Private equity is back. After going quiet when the GFC dried up the flow of debt, private equity firms have reloaded with fresh capital from investors and are apparently storming the Australian market, hunting for bargains. As Madeleine Heffernan explained yesterday, retail, pubs, mining services businesses and even marinas are on the target list. And […]
James Thomson
James Thomson

Private equity is back. After going quiet when the GFC dried up the flow of debt, private equity firms have reloaded with fresh capital from investors and are apparently storming the Australian market, hunting for bargains.

As Madeleine Heffernan explained yesterday, retail, pubs, mining services businesses and even marinas are on the target list. And right now, we’ve got a couple of major private-equity driven tussles underway.

KKR’s potential bid for Pacific Brands is still very much in its preliminary stages, but there is plenty of heat in the battle for control of cleaning and catering group Spotless.

Private Equity Partners (better known as PEP) has a bid worth $2.68 a share on the table, representing a purchase price of $711 million.

But this week the Spotless board rejected that bid, with chairman Peter Smedley saying the board unanimously backs the PEP tilt but will only allow the private equity firm to start due diligence if it increases its bid to $2.80 a share.

The reactions to this unusual tactics have been fascinating.

PEP says Spotless hasn’t shown it anything that would justify increasing its bid just for the right to have a closer look at the company’s books.
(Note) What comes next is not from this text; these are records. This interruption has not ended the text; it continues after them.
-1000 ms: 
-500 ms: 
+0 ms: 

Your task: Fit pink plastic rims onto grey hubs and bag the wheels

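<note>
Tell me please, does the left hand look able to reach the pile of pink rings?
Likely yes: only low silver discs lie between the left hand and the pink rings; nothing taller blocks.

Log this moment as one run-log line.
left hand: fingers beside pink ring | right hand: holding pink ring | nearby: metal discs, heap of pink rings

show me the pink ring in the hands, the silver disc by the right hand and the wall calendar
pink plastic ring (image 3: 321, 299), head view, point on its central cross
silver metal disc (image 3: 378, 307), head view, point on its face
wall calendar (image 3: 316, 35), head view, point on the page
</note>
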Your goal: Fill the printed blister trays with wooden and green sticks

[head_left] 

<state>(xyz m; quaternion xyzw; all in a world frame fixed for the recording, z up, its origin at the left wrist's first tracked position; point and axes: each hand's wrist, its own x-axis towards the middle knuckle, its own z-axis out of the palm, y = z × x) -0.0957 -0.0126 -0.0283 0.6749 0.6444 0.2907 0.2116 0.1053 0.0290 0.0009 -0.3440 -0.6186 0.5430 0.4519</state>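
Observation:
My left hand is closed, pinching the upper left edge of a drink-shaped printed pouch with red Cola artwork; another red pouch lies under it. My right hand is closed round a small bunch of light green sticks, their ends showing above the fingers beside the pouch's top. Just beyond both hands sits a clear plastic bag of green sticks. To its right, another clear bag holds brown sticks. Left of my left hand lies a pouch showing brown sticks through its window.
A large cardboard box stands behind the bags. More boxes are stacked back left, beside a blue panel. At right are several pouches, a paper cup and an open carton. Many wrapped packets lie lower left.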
Spotless Group’s institutional shareholders have reacted angrily, saying Smedley should get out of the way, allow due diligence to start and then try to get a higher price from PEP. Some have threatened to orchestrate an extraordinary general meeting for force the board out.

But Smedley is standing firm, insisting that by setting a price tag he has created “certainty” in the bidding process.

As institutional investors have pointed out, it seems a little silly that the takeover process has been stalled over about $30 million.

On the one hand you could ask whether Spotless Group, whose shares sit at $2.39 at the time of writing, can really afford to risk annoying such a willing suitor.

On the other, you could ask why PEP couldn’t just dip into its pockets and make this problem go away.

It’s unclear how the impasse will resolve itself, but it will be fascinating to watch.

Private equity firms are clearly moving now to take advantage of depressed asset prices and believe they can get assets in the cheap and then turn them around – the interest in pubs, retail and marinas is proof of that.

But they are likely to come up against company owners and directors with a very different view of the world. They remember the pre-GFC days, before concerns about debt and consumer confidence and structural change.

They may know that the asset prices of 2006 and 2007 are long gone, but they are not going to be picked off cheaply now, just because the economy is spluttering a long.

In most cases, you can expect these negotiations to be thrashed out behind closed doors. What Smedley has done is to bring his board’s negotiating position out into the open.

How this little battle turns out will give us some good insights into whether private equity is really just bargain hunting and how deep their pockets are.